EXERCISE - Once you reach the line containing "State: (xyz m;", copy it and every line after it exactly, through the end of the data below.

GIVEN DATA -

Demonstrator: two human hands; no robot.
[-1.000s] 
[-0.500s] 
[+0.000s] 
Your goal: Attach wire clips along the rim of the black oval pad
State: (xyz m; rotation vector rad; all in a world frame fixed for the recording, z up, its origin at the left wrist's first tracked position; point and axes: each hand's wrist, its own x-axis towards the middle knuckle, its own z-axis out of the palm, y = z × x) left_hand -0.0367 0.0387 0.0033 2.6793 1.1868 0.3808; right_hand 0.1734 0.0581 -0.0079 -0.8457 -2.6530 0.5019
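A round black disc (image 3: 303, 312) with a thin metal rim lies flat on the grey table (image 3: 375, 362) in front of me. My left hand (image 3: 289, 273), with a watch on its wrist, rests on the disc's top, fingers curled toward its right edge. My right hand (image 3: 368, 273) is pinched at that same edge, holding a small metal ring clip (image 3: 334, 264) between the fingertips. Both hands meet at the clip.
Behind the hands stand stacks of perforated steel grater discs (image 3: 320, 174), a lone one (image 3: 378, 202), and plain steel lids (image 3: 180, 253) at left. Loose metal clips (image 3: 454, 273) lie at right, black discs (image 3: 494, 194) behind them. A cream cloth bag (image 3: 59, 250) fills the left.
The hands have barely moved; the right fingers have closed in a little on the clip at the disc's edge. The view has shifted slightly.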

ANSWER SECTION -
State: (xyz m; rotation vector rad; all in a world frame fixed for the recording, z up, its origin at the left wrist's first tracked position; point and axes: each hand's wrist, its own x-axis towards the middle knuckle, its own z-axis out of the palm, y = z × x) left_hand -0.0367 0.0387 0.0033 2.6793 1.1868 0.3808; right_hand 0.1734 0.0581 -0.0079 -0.8457 -2.6530 0.5019
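A round black disc (image 3: 303, 312) with a thin metal rim lies flat on the grey table (image 3: 375, 362) in front of me. My left hand (image 3: 289, 273), with a watch on its wrist, rests on the disc's top, fingers curled toward its right edge. My right hand (image 3: 368, 273) is pinched at that same edge, holding a small metal ring clip (image 3: 334, 264) between the fingertips. Both hands meet at the clip.
Behind the hands stand stacks of perforated steel grater discs (image 3: 320, 174), a lone one (image 3: 378, 202), and plain steel lids (image 3: 180, 253) at left. Loose metal clips (image 3: 454, 273) lie at right, black discs (image 3: 494, 194) behind them. A cream cloth bag (image 3: 59, 250) fills the left.
The hands have barely moved; the right fingers have closed in a little on the clip at the disc's edge. The view has shifted slightly.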

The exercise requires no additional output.